== Task prompt ==
From the line containing "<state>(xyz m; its" onward to the last line of the data below, copy each line exactly and add nothing.

****************

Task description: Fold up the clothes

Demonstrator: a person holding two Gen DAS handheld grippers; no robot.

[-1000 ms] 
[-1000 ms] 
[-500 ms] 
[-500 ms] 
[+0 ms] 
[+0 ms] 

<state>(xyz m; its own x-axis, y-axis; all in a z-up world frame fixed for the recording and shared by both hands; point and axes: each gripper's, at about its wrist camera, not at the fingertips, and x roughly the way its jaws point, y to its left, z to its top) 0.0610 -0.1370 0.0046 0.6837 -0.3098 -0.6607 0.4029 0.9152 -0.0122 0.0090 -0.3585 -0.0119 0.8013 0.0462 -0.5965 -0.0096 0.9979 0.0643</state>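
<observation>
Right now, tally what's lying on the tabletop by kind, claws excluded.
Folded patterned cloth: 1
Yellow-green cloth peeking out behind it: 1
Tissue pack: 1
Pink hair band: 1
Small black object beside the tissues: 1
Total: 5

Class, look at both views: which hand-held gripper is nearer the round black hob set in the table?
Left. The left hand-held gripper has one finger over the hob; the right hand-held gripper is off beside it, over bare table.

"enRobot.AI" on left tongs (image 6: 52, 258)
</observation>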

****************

== Answer to the exercise ==
<state>(xyz m; its own x-axis, y-axis; all in a z-up world frame fixed for the recording and shared by both hands; point and axes: each gripper's, at about its wrist camera, not at the fingertips, and x roughly the way its jaws point, y to its left, z to its top) 0.0610 -0.1370 0.0046 0.6837 -0.3098 -0.6607 0.4029 0.9152 -0.0122 0.0090 -0.3585 -0.0119 0.8013 0.0462 -0.5965 -0.0096 0.9979 0.0643</state>
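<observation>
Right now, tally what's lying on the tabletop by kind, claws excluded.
Folded patterned cloth: 1
Yellow-green cloth peeking out behind it: 1
Tissue pack: 1
Pink hair band: 1
Small black object beside the tissues: 1
Total: 5

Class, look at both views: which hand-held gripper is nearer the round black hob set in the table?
Left. The left hand-held gripper has one finger over the hob; the right hand-held gripper is off beside it, over bare table.

"enRobot.AI" on left tongs (image 6: 52, 258)
</observation>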

The answer, as written, is complete.